Metadata-Version: 2.3
Name: py-pinyin-split
Version: 4.0.0
Summary: Library for splitting Hanyu Pinyin phrases into all valid syllable combinations
Project-URL: Documentation, https://github.com/lstrobel/py-pinyin-split#readme
Project-URL: Issues, https://github.com/lstrobel/py-pinyin-split/issues
Project-URL: Source, https://github.com/lstrobel/py-pinyin-split
Author-email: lstrobel <mail@lstrobel.com>, Thomas Lee <thomaslee@throput.com>
Maintainer-email: lstrobel <mail@lstrobel.com>
License: MIT
Keywords: chinese,pinyin
Classifier: Development Status :: 5 - Production/Stable
Classifier: Intended Audience :: Developers
Classifier: License :: OSI Approved :: MIT License
Classifier: Operating System :: OS Independent
Classifier: Programming Language :: Python
Classifier: Programming Language :: Python :: 3.8
Classifier: Programming Language :: Python :: 3.9
Classifier: Programming Language :: Python :: 3.10
Classifier: Programming Language :: Python :: 3.11
Classifier: Programming Language :: Python :: 3.12
Classifier: Programming Language :: Python :: Implementation :: CPython
Classifier: Programming Language :: Python :: Implementation :: PyPy
Classifier: Topic :: Text Processing :: Linguistic
Classifier: Topic :: Utilities
Requires-Python: <3.13,>=3.8
Requires-Dist: marisa-trie>=1.2.1
Requires-Dist: nltk==3.9.1
Description-Content-Type: text/markdown

# py-pinyin-split

A Python library for splitting Hanyu Pinyin words into syllables.
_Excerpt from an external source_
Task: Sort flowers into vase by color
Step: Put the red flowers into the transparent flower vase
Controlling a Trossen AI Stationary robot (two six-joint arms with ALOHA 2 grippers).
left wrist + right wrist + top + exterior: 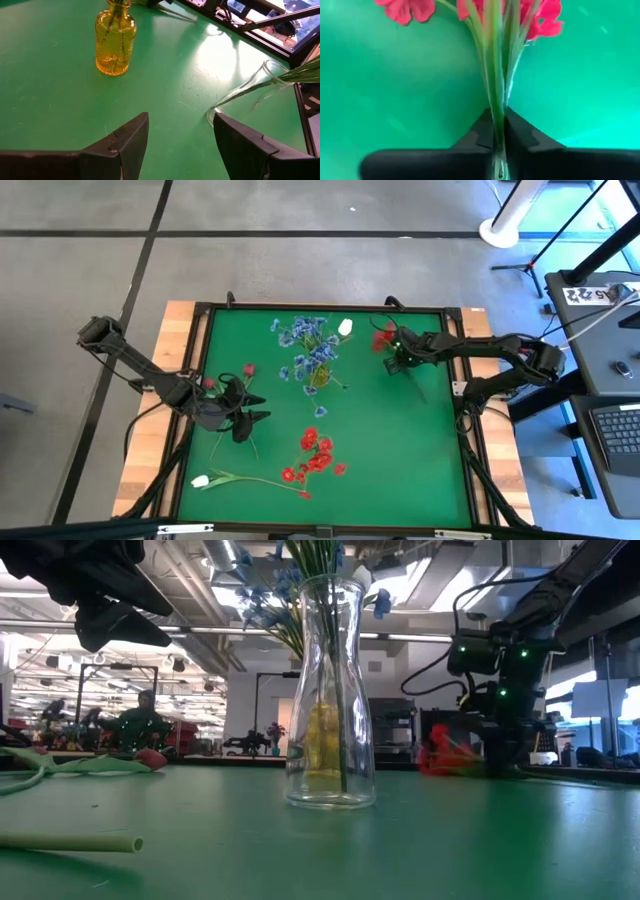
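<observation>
A red spray [383, 338] lies at the far right of the green table, with my right gripper [398, 360] shut on its stems just below the blossoms [540, 15]. My left gripper [243, 417] hangs open over the table's left, holding nothing [180, 120]. A yellow vase [115, 42] at the far middle holds the blue flowers [308, 348]. In front of it a clear glass vase [330, 690] holds green stems, with red blossoms [316, 455] above it. A white bud's spray [205, 479] and a dark pink bud [249, 369] lie flat on the table. My right gripper pinches the red spray's bunched green stems [495, 107] between its two fingers, a short way below the blossoms. The fingers come steeply from above and lie across the stems. The blossoms [450, 755] sit low at the table, and the stem's tail [418, 388] trails behind the gripper.
Another white bud [345, 328] shows beside the blue flowers at the far edge. A dark raised frame [455, 380] borders the green table. Open green surface lies at the near right. A person sits in the room beyond the table [140, 720].
</observation>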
Built on [NLTK's](https://github.com/nltk/nltk) [tokenizer interface](https://www.nltk.org/api/nltk.tokenize.html), it handles standard syllables defined in the [Pinyin Table](https://en.wikipedia.org/wiki/Pinyin_table) and supports tone marks.


Based originally on [pinyinsplit](https://github.com/throput/pinyinsplit) by [@tomlee](https://github.com/tomlee).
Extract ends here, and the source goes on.